**Extracted information**
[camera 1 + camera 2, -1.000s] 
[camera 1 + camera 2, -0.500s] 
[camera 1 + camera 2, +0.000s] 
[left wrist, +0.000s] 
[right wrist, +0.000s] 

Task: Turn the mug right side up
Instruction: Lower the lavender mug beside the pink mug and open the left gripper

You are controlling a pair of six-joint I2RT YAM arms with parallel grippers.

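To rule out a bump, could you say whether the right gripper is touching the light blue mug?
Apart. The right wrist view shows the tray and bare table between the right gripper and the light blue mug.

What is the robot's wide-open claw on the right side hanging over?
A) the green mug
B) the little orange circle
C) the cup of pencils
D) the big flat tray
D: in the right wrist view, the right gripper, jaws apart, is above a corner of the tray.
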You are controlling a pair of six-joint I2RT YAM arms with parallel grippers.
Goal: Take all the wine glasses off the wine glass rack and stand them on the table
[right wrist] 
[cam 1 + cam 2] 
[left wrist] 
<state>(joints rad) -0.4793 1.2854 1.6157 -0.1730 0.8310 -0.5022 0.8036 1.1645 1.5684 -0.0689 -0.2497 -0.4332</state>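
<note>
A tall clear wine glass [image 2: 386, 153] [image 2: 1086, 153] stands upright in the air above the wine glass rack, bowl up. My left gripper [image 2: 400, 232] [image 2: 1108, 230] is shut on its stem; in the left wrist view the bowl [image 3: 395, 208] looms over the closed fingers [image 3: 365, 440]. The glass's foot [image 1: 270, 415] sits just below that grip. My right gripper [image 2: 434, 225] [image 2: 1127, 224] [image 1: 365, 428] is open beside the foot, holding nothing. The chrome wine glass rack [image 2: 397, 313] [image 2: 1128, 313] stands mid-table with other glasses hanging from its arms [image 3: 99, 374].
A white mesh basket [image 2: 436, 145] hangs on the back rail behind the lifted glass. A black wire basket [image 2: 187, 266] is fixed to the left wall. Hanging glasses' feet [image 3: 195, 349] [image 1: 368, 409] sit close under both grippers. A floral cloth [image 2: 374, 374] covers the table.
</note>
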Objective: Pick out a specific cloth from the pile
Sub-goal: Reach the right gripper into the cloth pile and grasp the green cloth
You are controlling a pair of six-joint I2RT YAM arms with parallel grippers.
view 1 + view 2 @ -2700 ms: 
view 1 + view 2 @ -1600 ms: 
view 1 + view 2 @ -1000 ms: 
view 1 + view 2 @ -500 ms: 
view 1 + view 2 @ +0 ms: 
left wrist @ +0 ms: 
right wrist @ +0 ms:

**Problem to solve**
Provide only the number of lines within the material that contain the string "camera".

**Response below**
3